CN111909840A - Carbon dioxide utilization control system for preparing protein by fermentation method - Google Patents

Abstract

The invention provides a carbon dioxide utilization control system for protein production by fermentation, including a fermentation tank, an industrial exhaust gas inlet pipeline, a carbon dioxide gas inlet pipeline and a gas buffer tank. The fermentation tank is provided with a first gas inlet and a tail gas outlet. , the gas buffer tank is provided with a second air inlet and an air outlet, the industrial exhaust gas inlet line and the carbon dioxide gas inlet line are both connected to the second air inlet, and the air outlet is connected to the The first air inlet, the tail gas outlet is connected with a tail gas pipeline, and the control system makes full use of the effective gas in the factory tail gas to participate in the fermentation process, so that it can be converted into a product protein with high added value, and at the same time capture The set utilizes the CO2 in the factory and reduces carbon emissions.

Description

A carbon dioxide utilization control system for protein production by fermentation

technical field

The invention relates to the field of biotechnology, in particular to a carbon dioxide utilization control system for protein production by fermentation.

Background technique

Coal chemical, oil refining, steel mills, smelting, coking and other enterprises have a large amount of industrial exhaust gas.
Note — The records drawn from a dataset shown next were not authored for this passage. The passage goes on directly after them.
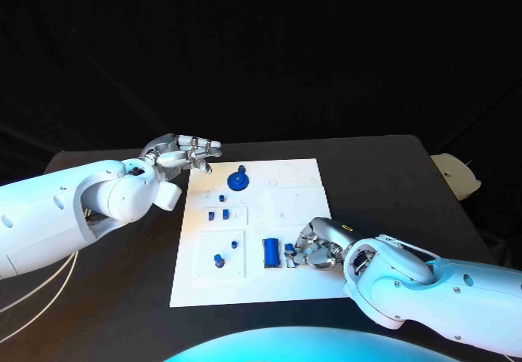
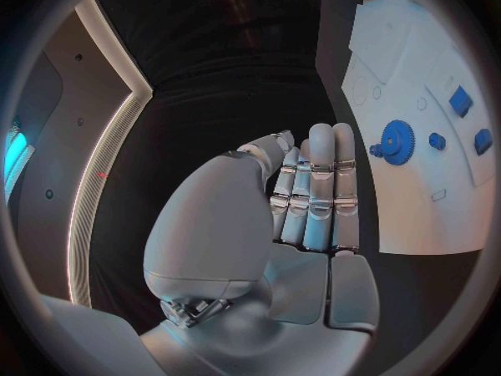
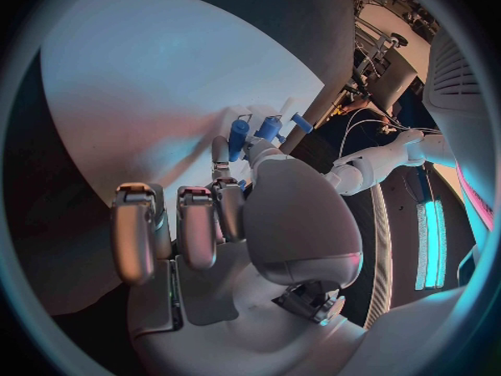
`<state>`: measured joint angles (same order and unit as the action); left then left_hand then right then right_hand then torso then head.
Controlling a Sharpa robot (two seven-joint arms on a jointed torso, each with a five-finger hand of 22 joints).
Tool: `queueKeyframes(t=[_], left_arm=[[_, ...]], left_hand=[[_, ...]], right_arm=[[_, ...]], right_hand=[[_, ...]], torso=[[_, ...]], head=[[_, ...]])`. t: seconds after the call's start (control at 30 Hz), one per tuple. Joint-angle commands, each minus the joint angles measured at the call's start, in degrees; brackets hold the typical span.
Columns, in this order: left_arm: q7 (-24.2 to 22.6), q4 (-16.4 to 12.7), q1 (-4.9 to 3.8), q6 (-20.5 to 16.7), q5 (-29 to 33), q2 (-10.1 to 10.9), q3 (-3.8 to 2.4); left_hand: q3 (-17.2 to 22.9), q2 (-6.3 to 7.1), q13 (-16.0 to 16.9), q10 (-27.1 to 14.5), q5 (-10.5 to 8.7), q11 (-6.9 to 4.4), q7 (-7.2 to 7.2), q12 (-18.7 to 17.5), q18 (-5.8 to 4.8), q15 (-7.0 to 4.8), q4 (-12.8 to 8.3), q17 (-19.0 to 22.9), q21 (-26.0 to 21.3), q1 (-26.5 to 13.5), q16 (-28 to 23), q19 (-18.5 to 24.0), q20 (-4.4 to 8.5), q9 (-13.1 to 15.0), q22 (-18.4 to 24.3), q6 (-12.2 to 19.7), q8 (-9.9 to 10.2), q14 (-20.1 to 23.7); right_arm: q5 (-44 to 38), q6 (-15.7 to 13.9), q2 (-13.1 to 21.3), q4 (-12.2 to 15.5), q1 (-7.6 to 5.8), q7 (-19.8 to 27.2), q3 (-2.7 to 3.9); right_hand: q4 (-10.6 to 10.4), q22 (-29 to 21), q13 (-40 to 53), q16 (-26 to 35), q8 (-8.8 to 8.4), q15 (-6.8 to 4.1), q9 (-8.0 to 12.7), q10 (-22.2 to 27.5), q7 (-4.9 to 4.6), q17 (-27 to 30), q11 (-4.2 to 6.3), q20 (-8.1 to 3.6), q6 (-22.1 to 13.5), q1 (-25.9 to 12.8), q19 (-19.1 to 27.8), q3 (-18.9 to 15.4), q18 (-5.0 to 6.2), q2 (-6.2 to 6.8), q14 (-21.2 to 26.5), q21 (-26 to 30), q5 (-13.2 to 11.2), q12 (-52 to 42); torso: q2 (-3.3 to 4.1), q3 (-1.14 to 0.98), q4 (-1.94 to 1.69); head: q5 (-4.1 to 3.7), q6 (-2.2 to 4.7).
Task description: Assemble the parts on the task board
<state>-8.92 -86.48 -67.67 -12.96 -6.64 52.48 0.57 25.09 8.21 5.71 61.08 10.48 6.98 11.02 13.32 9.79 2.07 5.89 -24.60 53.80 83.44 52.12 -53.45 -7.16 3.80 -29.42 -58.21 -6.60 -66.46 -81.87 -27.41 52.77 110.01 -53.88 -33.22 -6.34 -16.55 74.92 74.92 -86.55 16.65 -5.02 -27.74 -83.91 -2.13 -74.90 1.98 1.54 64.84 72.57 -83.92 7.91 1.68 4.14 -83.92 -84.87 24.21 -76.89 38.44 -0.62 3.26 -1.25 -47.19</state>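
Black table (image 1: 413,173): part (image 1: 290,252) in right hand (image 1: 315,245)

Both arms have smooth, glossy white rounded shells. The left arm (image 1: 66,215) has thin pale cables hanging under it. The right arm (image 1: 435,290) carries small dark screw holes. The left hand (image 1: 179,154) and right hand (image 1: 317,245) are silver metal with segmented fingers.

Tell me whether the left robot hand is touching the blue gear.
Apart. The left wrist view shows bare white task board between the left robot hand and the blue gear.
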Motion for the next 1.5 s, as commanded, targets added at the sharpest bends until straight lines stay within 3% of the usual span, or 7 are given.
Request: queueKeyframes(t=[0.03, 0.23, 0.43, 0.63, 1.23, 1.33, 1.5], left_arm=[[-0.1, -0.2, -0.03, 0.8, -0.5, -0.1, -0.03], [-0.1, -0.2, -0.03, 0.8, -0.5, 0.0, -0.03], [-0.1, -0.1, -0.03, 0.9, -0.5, -0.1, -0.03], [0.0, -0.1, -0.03, 0.9, -0.5, -0.1, -0.03], [-0.3, 0.1, -0.01, 0.8, -0.4, 0.0, 0.07], [-0.5, 0.2, 0.04, 0.7, 0.1, 0.0, 0.34], [-1.0, 0.5, 0.41, 0.6, 2.5, -0.5, 0.59]], left_hand=[[-0.2, -0.42, 0.1, -0.3, -0.29, -0.02, 0.01, 0.3, 0.8, 0.15, 0.1, 0.0, -0.2, 0.0, -0.3, 0.0, -0.26, 0.0, 0.1, 0.3, -0.1, 0.2], [-0.2, -0.42, 0.1, -0.3, -0.29, -0.02, 0.01, 0.3, 0.8, 0.15, 0.1, 0.0, -0.2, 0.0, -0.3, 0.0, -0.26, 0.0, 0.1, 0.3, -0.1, 0.2], [-0.2, -0.42, 0.1, -0.3, -0.29, -0.02, 0.01, 0.3, 0.8, 0.15, 0.1, 0.0, -0.2, 0.0, -0.3, 0.0, -0.26, 0.0, 0.1, 0.3, -0.1, 0.2], [-0.2, -0.42, 0.1, -0.3, -0.29, -0.02, 0.01, 0.3, 0.8, 0.15, 0.1, 0.0, -0.2, 0.0, -0.3, 0.0, -0.26, 0.0, 0.1, 0.3, -0.1, 0.2], [-0.2, -0.44, 0.1, -0.5, -0.27, -0.01, 0.02, 0.4, 0.8, 0.16, 0.0, 0.1, -0.3, 0.1, -0.3, 0.0, -0.28, 0.0, 0.1, 0.4, -0.1, 0.2], [-0.2, -0.45, 0.1, -0.5, -0.27, -0.01, 0.02, 0.4, 0.8, 0.16, 0.1, 0.1, -0.3, 0.0, -0.3, 0.0, -0.28, 0.0, 0.2, 0.4, -0.1, 0.2], [-0.4, -0.4, 0.1, -0.5, -0.31, 0.02, 0.03, 0.5, 0.78, 0.21, 0.2, 0.1, -0.4, -0.2, -0.3, 0.0, -0.32, 0.0, 0.2, 0.4, -0.1, 0.2]], right_arm=[[-1.0, 1.6, -0.4, 0.1, 0.22, -0.2, -0.15], [-1.4, 1.8, -0.4, 0.1, 0.22, -0.2, -0.15], [-1.9, 1.6, -0.4, 0.1, 0.22, -0.1, -0.15], [-2.1, 0.5, -0.2, 0.1, 0.22, 0.0, -0.15], [-2.3, -2.1, 3.4, 2.4, -0.11, 3.8, -0.07], [2.7, -3.5, 4.4, 1.9, -1.65, 8.5, -0.02], [17.6, -3.5, 4.8, -2.6, -5.18, 20.4, 0.0]], right_hand=[[0.0, 13.7, 6.3, -0.3, 0.45, -0.39, -0.2, -1.0, 0.29, -8.7, 0.18, -0.39, 0.6, -1.4, -4.0, -0.7, -0.59, 0.06, -4.8, -0.2, 0.5, -0.5], [-0.1, 13.7, 6.5, -0.3, 0.75, -0.33, -0.6, -1.2, 0.22, -8.7, 0.1, -0.38, 0.7, -5.1, -4.0, -3.4, -0.6, 0.15, -4.8, -0.2, -0.5, -0.7], [0.0, 13.6, 6.6, -0.3, 0.92, -0.34, -0.9, -1.2, 0.26, -8.7, 0.11, -0.37, 0.6, -7.8, -3.9, -6.5, -0.57, -0.36, -4.8, -0.1, -5.2, -0.6], [-0.1, 13.5, 6.4, -0.2, 0.91, -0.31, -1.0, -1.0, 0.19, -8.5, 0.05, -0.35, 0.3, -8.8, -3.8, -8.2, -0.51, -0.81, -4.7, 0.2, -6.6, -0.3], [1.0, 13.3, 5.9, 0.1, 0.64, -0.29, -1.2, -0.6, 0.06, -7.9, -0.01, -0.36, -0.6, -4.1, -3.5, -9.3, -0.33, -1.62, -4.6, 1.0, -3.8, 0.7], [1.2, 11.7, 2.4, 2.8, -1.38, 0.5, -0.3, 2.1, -1.29, -3.2, -1.08, 0.13, -3.4, -2.2, -1.0, -9.7, 0.81, -1.66, -3.4, 6.6, -2.6, 6.2], [2.0, 4.2, -15.9, 17.7, -5.19, 2.35, 1.7, 16.1, -3.77, 17.2, -3.3, 1.8, -7.9, 2.9, 9.4, -9.6, 5.03, -2.4, 2.7, 29.7, -1.4, 33.7]], torso=[[-0.04, -0.02, 0.0], [-0.03, 0.0, 0.04], [-0.02, -0.02, 0.05], [-0.06, -0.03, 0.07], [-0.23, 0.03, 0.12], [-0.51, 0.11, 0.12], [-1.46, 0.56, 0.2]], head=[[-0.04, -0.01], [-0.03, -0.02], [-0.08, -0.04], [-0.14, -0.04], [-0.17, 0.19], [-0.35, 0.51], [-0.57, 1.25]])
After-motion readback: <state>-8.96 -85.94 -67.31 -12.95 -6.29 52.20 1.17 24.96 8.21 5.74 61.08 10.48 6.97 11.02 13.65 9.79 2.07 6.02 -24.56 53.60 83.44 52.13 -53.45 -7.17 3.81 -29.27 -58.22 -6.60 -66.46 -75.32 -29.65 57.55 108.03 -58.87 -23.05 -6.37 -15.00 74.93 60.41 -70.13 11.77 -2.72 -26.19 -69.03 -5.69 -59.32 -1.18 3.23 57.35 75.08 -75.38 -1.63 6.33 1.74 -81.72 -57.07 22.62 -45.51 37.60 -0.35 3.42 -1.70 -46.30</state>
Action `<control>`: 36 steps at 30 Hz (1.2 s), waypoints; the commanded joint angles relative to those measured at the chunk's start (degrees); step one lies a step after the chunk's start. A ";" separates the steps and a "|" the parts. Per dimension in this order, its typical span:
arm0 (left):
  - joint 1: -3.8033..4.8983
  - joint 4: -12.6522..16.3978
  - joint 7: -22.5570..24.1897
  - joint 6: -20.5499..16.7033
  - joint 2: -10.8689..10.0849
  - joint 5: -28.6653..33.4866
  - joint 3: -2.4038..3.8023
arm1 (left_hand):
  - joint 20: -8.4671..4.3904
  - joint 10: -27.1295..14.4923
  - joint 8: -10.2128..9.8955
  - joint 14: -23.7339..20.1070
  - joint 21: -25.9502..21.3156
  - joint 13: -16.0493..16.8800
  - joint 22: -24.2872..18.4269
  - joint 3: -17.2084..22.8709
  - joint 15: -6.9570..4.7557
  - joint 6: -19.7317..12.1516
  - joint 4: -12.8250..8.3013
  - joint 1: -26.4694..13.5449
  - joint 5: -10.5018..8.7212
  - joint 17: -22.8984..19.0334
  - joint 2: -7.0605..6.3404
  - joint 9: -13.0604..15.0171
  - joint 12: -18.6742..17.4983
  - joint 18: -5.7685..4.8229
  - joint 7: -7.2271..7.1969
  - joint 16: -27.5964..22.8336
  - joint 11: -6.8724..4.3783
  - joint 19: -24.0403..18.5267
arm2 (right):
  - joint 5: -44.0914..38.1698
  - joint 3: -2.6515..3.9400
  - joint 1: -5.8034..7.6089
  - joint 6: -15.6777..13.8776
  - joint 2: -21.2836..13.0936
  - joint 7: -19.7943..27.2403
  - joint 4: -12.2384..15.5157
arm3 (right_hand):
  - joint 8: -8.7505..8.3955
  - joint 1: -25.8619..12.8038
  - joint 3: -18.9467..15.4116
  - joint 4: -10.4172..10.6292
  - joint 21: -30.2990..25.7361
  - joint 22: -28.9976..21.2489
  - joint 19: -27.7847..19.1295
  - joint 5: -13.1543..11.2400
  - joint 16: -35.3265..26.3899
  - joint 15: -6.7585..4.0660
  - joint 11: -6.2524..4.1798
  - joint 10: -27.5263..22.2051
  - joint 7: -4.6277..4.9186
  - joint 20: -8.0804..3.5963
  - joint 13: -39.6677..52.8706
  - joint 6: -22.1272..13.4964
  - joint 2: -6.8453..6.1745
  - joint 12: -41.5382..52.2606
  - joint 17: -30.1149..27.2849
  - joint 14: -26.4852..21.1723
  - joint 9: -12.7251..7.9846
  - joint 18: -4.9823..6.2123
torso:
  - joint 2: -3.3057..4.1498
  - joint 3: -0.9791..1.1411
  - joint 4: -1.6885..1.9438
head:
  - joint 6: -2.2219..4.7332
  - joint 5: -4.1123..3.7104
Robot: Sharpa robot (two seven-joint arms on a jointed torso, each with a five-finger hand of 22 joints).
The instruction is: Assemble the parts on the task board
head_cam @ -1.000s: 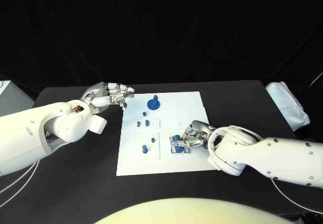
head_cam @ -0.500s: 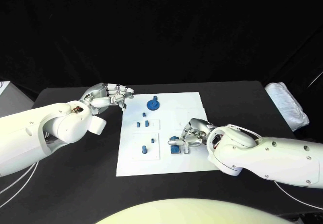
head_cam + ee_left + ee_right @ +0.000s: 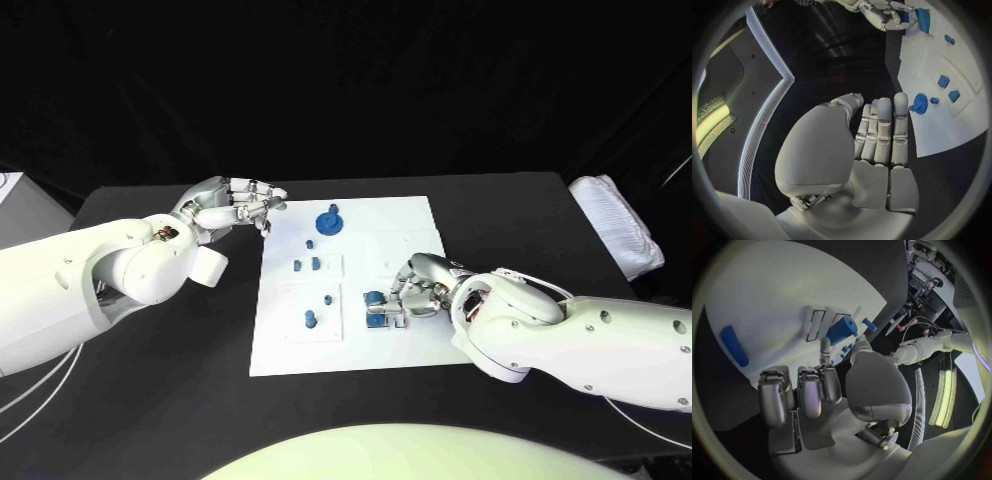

The exhaust gas is characterized by a certain component of H2, CO, CH4, CO2, N2, etc. The conventional treatment method is to send it to the boiler for combustion Part of the steam is produced by-product, and RTO (Regenerative Thermal Oxidizer, referred to as RTO) is also used due to its low calorific value. These methods cannot use the effective gases such as H2 and CO, but only generate H2O and CO2 through combustion, which are finally emitted to the atmosphere. A large amount of CO2 cannot solve the fundamental problem. In recent years, as the global warming has seriously affected people's health, carbon dioxide as a greenhouse gas is particularly prominent, causing the temperature to rise. If carbon dioxide emissions are not reduced, the resulting global warming will be catastrophic to human beings .  Therefore, the rational use of captured CO2 technology is particularly important.

SUMMARY OF THE INVENTION

The technical problem to be solved by the present invention is that the existing method for treating industrial exhaust gas cannot utilize the effective gases such as H2 and CO2, but only generates H2O and CO2 through combustion, and finally discharges a large amount of CO2 into the atmosphere, which has a certain impact on the environment. , The present invention provides a carbon dioxide utilization control system for protein production by fermentation to solve the above problems.

The technical scheme adopted by the present invention to solve the technical problem is as follows: a carbon dioxide utilization control system for protein production by fermentation method, comprising a fermentation tank, an industrial exhaust gas inlet pipeline, a carbon dioxide gas inlet pipeline and a gas buffer tank, and the fermentation tank is provided with There is a first air inlet and a tail gas outlet, the gas buffer tank is provided with a second air inlet and an air outlet, and the industrial tail gas inlet line and the carbon dioxide gas inlet line are both connected to the second inlet The air outlet is connected to the first air inlet, and the exhaust gas outlet is connected with an exhaust gas pipeline.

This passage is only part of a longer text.